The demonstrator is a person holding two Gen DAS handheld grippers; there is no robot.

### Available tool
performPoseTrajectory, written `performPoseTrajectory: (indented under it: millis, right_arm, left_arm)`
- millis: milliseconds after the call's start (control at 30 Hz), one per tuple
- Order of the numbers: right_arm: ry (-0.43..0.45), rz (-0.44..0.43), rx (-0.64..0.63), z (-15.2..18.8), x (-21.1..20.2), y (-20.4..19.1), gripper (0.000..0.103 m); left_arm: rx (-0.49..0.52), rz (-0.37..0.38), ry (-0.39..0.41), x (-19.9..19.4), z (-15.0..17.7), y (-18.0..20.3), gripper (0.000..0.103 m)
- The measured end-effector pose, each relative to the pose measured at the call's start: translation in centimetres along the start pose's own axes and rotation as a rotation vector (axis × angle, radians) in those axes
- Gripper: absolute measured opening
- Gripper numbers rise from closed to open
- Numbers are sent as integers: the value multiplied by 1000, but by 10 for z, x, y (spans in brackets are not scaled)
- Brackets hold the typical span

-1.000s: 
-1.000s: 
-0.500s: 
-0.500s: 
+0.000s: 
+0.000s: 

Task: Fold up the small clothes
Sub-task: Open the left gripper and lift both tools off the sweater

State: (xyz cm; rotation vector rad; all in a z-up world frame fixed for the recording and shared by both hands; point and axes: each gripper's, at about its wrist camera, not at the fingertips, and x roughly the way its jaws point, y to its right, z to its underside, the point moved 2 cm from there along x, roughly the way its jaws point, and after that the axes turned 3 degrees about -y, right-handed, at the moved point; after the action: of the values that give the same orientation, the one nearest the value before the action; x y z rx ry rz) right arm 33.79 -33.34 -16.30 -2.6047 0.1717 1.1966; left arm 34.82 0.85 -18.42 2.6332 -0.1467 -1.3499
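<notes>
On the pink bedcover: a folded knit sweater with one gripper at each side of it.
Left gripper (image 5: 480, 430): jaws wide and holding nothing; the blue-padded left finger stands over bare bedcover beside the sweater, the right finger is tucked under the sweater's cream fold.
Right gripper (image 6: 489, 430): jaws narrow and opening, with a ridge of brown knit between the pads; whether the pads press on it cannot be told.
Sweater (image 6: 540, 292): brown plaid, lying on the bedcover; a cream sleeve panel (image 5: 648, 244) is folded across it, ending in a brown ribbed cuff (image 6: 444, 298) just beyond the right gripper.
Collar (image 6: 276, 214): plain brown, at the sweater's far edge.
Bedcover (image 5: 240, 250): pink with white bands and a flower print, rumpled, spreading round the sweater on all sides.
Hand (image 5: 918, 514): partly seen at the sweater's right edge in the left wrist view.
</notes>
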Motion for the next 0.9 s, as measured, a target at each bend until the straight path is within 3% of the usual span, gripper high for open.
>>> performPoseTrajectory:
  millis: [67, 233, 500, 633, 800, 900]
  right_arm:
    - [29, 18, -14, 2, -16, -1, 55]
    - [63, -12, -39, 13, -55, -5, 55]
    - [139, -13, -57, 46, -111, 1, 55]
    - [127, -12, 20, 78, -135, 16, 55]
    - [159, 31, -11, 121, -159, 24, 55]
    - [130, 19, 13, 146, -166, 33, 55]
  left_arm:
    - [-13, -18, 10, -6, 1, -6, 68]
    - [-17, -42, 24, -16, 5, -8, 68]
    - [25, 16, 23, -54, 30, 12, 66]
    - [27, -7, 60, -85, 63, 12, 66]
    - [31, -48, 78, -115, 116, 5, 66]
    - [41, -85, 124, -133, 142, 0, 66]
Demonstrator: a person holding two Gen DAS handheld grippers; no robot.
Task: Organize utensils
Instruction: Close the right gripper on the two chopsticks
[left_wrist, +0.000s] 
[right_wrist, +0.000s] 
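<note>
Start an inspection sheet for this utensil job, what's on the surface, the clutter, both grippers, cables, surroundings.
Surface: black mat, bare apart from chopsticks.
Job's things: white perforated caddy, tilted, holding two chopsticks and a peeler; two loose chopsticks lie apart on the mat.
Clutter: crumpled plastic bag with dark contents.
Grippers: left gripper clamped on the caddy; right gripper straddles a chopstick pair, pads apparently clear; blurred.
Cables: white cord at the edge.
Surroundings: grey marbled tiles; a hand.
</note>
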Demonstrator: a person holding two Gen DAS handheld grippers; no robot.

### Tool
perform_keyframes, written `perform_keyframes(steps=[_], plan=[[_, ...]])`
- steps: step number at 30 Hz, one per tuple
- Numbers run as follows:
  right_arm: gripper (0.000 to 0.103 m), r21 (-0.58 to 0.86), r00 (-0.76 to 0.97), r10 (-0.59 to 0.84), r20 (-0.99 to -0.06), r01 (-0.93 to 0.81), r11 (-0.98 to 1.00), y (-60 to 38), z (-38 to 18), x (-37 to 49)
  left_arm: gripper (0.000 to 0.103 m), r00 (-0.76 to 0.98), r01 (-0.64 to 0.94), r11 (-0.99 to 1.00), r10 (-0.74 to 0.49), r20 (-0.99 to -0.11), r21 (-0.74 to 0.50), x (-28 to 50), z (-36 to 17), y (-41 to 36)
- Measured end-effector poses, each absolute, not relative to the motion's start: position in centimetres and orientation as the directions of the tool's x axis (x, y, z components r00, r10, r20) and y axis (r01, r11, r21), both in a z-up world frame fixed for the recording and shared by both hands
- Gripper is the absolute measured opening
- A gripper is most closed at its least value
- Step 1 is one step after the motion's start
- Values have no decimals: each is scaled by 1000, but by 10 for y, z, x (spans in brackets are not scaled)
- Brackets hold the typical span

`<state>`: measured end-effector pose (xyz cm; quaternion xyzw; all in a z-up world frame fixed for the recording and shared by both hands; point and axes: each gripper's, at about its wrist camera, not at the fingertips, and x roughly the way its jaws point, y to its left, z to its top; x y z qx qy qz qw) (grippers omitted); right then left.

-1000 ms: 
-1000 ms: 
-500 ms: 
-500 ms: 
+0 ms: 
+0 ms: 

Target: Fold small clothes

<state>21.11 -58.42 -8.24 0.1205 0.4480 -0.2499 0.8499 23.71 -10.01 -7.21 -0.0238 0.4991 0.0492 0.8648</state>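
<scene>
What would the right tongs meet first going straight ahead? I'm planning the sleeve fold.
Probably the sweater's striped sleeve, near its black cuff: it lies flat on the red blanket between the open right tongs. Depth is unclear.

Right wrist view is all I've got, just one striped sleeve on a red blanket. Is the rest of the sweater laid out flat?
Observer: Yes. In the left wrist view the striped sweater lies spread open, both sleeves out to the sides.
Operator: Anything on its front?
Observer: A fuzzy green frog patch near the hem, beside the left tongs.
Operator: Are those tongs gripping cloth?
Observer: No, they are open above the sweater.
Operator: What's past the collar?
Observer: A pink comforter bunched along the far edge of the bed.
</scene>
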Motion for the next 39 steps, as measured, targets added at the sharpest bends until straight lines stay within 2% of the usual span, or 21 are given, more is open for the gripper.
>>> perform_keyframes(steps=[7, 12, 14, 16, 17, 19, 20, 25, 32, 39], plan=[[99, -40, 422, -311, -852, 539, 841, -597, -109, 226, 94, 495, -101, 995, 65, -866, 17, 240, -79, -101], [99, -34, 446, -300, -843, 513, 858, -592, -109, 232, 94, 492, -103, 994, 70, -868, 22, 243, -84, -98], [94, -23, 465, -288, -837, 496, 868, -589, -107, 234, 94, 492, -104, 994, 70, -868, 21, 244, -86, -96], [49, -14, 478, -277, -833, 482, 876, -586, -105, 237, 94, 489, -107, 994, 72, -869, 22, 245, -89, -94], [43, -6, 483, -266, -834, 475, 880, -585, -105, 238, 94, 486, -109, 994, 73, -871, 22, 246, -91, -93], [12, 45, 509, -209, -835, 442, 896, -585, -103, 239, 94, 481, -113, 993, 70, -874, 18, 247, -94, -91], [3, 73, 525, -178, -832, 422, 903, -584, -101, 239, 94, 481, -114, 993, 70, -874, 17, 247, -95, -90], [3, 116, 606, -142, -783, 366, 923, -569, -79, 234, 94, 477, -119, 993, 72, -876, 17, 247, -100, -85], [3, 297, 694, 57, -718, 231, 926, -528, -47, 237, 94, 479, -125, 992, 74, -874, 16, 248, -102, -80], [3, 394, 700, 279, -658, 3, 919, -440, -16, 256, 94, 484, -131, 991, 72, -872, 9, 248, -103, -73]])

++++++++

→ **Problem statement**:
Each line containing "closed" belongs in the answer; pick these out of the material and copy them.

→ **Answer box**:
- Gripper numbers rise from closed to open
- A gripper is most closed at its least value

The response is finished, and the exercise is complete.